**YOUR GOAL:** Stop after the line with "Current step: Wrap"; until then, please copy every line of the records word for word from the first.

**THE DATA:**

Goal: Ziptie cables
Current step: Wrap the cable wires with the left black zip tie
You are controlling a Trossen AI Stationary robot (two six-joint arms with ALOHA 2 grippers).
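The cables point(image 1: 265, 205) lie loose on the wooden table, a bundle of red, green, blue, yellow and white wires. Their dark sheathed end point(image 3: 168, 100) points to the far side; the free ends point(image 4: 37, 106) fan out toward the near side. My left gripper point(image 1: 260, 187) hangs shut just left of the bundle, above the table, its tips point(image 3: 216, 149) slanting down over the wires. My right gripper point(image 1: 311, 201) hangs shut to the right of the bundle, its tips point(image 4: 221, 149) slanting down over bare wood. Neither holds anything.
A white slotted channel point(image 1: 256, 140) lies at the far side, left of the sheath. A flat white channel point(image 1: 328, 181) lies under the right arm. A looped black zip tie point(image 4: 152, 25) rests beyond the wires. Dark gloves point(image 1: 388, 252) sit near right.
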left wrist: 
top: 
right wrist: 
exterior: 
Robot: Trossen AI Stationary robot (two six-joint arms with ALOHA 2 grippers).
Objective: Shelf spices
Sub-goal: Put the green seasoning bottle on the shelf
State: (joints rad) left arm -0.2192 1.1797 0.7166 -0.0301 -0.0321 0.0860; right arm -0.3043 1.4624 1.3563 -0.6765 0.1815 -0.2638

**RESPONSE FOR THIS EXERCISE:**
Goal: Ziptie cables
Current step: Wrap the cable wires with the left black zip tie

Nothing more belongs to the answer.